Wednesday, September 14, 2005

Racing Against Hope – Why aren’t Women being told the truth?

As the leaves begin to turn gold, each fall cities begin to turn pink. Not exactly complimentary colors. Pink suggests spring, renewal and growth.

Everywhere one looks one finds pink ads, pink attire, pink hats, pink tennis shoes, pink teas – yes The Republic of Tea makes a Sip for the Cure. The Race for the Cure has become the cause celebre for the nation. A recent perusal through an Oprah Magazine found fourteen pages of ads for the politically correct event. The Susan G. Komen Foundation is proclaimed on radio commercials, seen in huge displays in shopping malls and their pink ribbons decorate buildings all over town. Has there ever before been a more comprehensive marketing campaign?

On October 2, 2005, Denver, Colorado’s Clear Channel radio, 9 News and Safeway will sponsor this year’s Race for the Cure to raise funds for a cure for breast cancer.
The participating women are highly motivated to find a cure for the dread disease, who can blame them?

In the recent past, however, a growing body of evidence has been amassed, linking breast cancer and the most avoidable risk factor for it: abortion. One
can study the statistics and come to one’s own conclusions, but the data found on www.abortionbreastcancer.com is pretty convincing.

The Susan G. Komen Foundation lost a board member, Eve Sanchez Silver, because of her concern over the foundation giving funds to Planned Parenthood, the largest
provider of abortion in the nation. Not only is Eve asking, “Why aren’t women being told?” she also wants to know why Planned Parenthood targets people of color with its
policies. Her concerns can be found at www.pinkmoney.org.

Asking tough questions doesn’t bother Eve. What bothers her is the silence in the U.S. media. Taking her cause to Australia has revived fresh interest for her message, where it
hit a brick wall in her own nation.

When the truth begins to seep out of the bulwark standing against it, the racer’s anger will begin to simmer. They will demand to know why some pretty important information
was withheld from them.

As early as 1986, government scientists wrote a letter to the British Journal Lancet acknowledging that abortion is a cause of breast cancer. They wrote, “Induced abortion
before first term pregnancy increases the risk of breast cancer,” Lancet 2/22/86 p.436.

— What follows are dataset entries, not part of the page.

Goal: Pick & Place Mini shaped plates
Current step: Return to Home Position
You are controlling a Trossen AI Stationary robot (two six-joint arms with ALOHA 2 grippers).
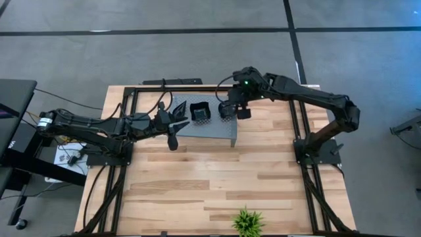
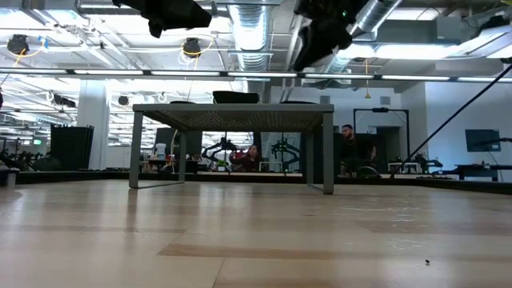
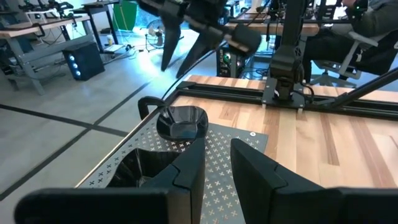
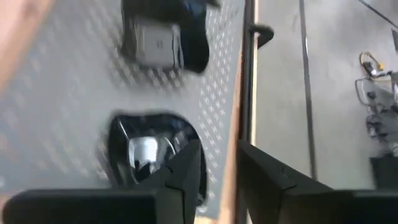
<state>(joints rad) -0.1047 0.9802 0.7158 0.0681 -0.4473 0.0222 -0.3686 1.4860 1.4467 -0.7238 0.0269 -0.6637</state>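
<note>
Three stacks, prob., of glossy black mini shaped plates [image 1: 199, 112] on grey perforated metal stand [image 1: 210, 130]. L gripper [image 3: 217, 144], R gripper [image 4: 217, 149] hang close, fingers slightly apart, empty; a low pull-out could clip stacks.

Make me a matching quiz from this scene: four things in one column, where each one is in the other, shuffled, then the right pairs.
Things:
1. left gripper
2. right gripper
3. green plant
4. squarish black plate

Places:
A. on the middle of the grey stand
B. by the table edge farthest from the stand
C. above the stand's right end
D. above the stand's left end

Pairs: 1-D, 2-C, 3-B, 4-A
</note>
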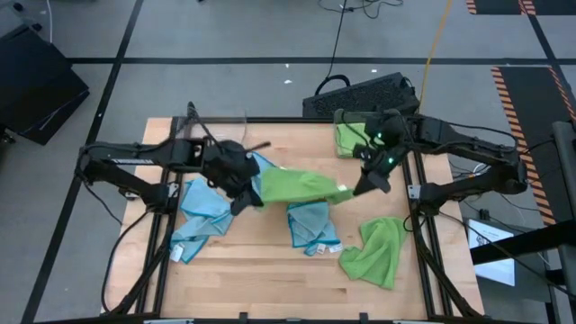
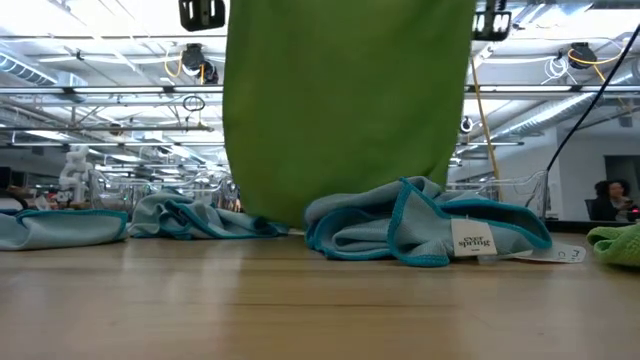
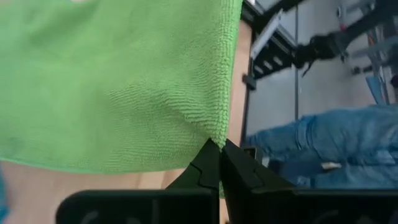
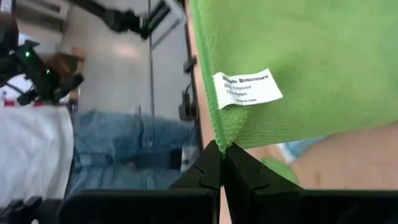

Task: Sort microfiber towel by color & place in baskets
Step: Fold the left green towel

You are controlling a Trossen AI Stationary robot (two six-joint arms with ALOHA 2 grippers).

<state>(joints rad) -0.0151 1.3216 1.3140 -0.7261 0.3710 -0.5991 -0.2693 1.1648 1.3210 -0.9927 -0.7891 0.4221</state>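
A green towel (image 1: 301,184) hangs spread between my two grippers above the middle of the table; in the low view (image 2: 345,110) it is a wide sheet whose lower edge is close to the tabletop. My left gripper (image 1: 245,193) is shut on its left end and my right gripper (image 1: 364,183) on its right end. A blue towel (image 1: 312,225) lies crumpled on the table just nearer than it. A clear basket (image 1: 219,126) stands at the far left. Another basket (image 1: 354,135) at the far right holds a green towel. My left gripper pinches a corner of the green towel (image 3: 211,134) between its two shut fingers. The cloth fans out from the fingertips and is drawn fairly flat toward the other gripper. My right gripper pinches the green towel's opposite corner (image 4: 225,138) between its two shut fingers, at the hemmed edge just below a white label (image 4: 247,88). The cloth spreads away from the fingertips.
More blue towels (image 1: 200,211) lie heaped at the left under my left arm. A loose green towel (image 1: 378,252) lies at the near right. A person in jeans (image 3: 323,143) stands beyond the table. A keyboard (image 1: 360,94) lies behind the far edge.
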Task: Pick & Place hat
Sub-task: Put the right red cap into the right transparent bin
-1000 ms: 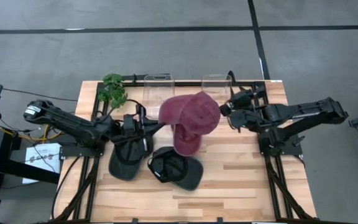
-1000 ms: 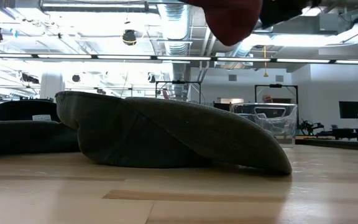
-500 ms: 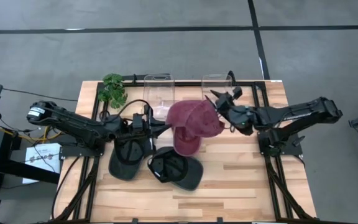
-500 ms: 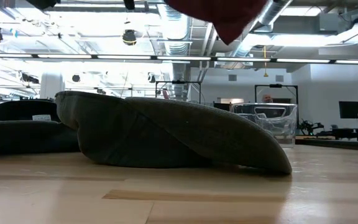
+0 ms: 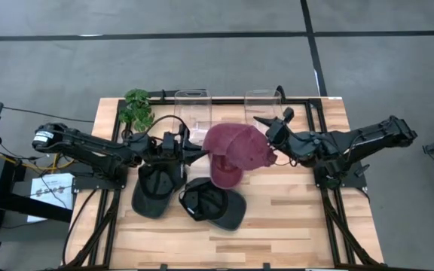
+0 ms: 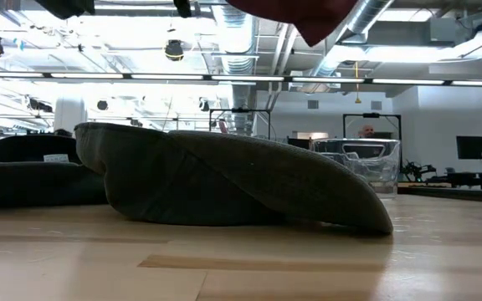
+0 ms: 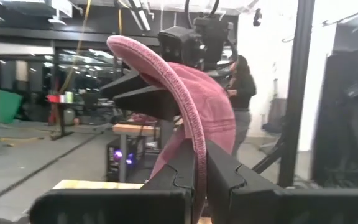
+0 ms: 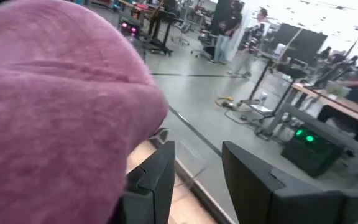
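Note:
A maroon cap (image 5: 236, 149) hangs in the air over the table's middle, its brim toward the near edge; in the low view its underside (image 6: 304, 17) shows at the top. My left gripper (image 5: 196, 150) (image 7: 199, 149) is shut on the cap's left side. My right gripper (image 5: 271, 143) (image 8: 197, 168) is open at the cap's right side, with the crown (image 8: 55, 112) beside one finger and nothing between the fingers. My left gripper pinches the crown's lower edge (image 7: 193, 127) on the cap's left side between its two fingers, coming level from the table's left. The cap is lifted clear of the table. My right gripper: I cannot tell whether the outer side of one finger (image 8: 157, 174) touches the crown.
An olive cap (image 5: 157, 188) (image 6: 224, 180) and a black cap (image 5: 213, 203) (image 6: 23, 176) lie on the table's near half. At the far edge stand a small green plant (image 5: 136, 109) and two clear containers (image 5: 193, 105) (image 5: 262, 102). People show in the room behind.
My left gripper has moved toward the table's right, carrying the cap's left edge with it. My right gripper has turned about at the cap's right side. The cap has tipped, and its crown looks flatter and narrower from above than before.

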`<state>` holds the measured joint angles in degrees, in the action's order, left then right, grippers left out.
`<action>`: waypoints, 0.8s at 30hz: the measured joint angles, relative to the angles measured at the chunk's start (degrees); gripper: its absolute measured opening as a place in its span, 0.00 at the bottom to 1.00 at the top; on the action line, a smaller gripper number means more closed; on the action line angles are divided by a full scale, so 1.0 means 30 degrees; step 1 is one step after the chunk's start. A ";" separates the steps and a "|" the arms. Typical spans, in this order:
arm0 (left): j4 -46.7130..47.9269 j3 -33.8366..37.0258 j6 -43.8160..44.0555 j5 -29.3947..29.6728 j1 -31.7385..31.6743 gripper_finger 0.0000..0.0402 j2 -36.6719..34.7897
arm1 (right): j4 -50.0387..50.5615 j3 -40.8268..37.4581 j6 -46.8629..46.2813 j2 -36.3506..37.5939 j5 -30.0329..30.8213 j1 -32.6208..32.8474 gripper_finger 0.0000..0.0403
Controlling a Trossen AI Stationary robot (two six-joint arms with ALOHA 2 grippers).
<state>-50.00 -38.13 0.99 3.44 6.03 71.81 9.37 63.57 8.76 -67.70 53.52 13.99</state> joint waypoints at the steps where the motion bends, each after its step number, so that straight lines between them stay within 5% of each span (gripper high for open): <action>1: 0.0000 0.0000 0.0294 -0.0204 -0.0048 0.03 0.0017 | 0.0006 0.0000 0.0078 0.0000 0.0008 -0.0141 0.31; 7: -0.0204 0.0000 0.1680 -0.0866 -0.0053 0.03 0.0146 | 0.0192 0.0000 0.2204 0.0000 0.0469 -0.0886 0.31; 16: -0.0405 0.0000 0.2282 -0.1081 0.0114 0.03 0.0153 | 0.0348 0.0000 0.4794 0.0000 0.4126 -0.3152 0.31; 24: -0.0346 -0.0001 0.1685 0.1063 -0.0160 0.03 -0.0483 | 0.2479 -0.0015 0.6242 0.0106 1.1956 -0.4879 0.31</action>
<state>-51.04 -38.13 6.04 6.63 5.55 70.36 16.81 63.53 27.48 -67.38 89.39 -0.65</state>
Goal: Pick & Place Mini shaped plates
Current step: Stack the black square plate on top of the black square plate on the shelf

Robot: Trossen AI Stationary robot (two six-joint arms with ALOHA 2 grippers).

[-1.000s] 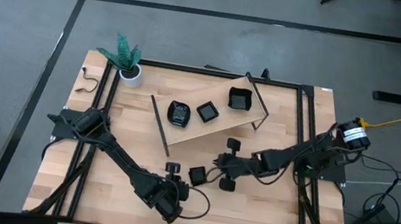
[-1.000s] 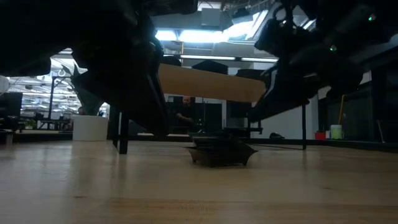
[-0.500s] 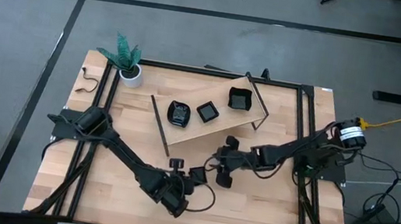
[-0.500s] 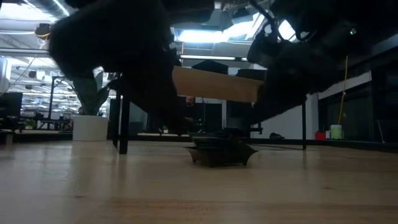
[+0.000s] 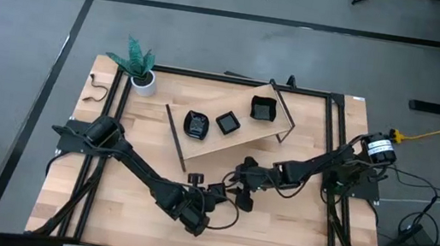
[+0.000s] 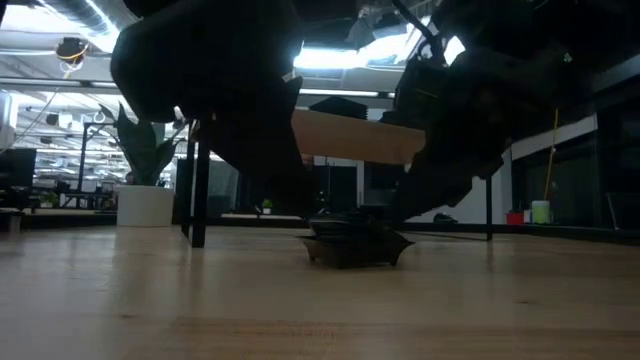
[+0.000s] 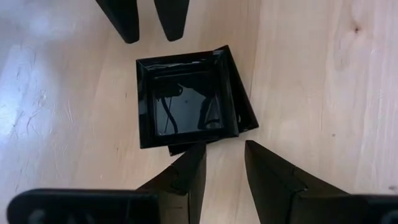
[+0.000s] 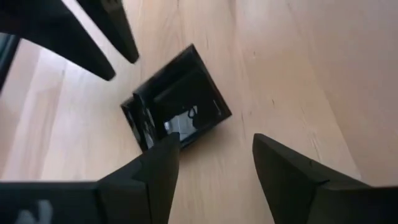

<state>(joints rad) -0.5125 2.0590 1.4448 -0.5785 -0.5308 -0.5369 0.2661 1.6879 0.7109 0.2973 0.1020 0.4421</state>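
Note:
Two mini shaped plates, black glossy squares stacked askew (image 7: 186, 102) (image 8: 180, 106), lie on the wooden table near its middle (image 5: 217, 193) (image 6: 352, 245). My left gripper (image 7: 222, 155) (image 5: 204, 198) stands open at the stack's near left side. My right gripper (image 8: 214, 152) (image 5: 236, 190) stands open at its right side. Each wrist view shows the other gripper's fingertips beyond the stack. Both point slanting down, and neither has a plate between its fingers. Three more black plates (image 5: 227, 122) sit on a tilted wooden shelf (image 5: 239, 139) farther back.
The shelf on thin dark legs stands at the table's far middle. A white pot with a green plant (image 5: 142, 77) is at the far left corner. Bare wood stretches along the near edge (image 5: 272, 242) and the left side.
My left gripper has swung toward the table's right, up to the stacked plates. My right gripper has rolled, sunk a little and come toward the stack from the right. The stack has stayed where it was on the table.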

Aborting one’s first pregnancy - when the breast’s cells are changing from non-milk producing to those able to sustain life – apparently leaves the cells in a vulnerable state to
toxins, leading to a serious increase of one’s risk for developing breast cancer later in life.

As the ABC link’s strongest proponent, Joel Brind PhD explains, “So full term pregnancy is protective; it lowers breast cancer risk. But if that pregnancy is cut off artificially somewhere in the middle after some weeks or months, she has far more cells in her breasts that are capable of proliferation, and that have proliferated, than she did at the beginning of the pregnancy, which translates statistically into a higher chance of getting breast cancer later in life.”

Why does giving grants to the organization which may be most responsible for the dire increase in breast cancer rates since Roe v Wade make any sense? Why does
mainstream media insist on a media blackout about the most relevant topic to women’s health today? Why do editors routinely ignore the queries begging them to reveal the truth?
Do they believe women can’t handle the truth?

Absent that, all the pink attire, buttons, and tennis shoes in the country won’t restore health while one of the main causes of disease is denied.
All the running and racing for a cure will never happen as long as women go against nature, destroy their progeny and the beautiful functions for which their bodies were incredibly designed.

Keep the color pink for the time when women rediscover, with perfect joy, their majestic endowment as life givers.

Until that day is embraced and renewed, the colors of October shall remain naturally those of falling leaves.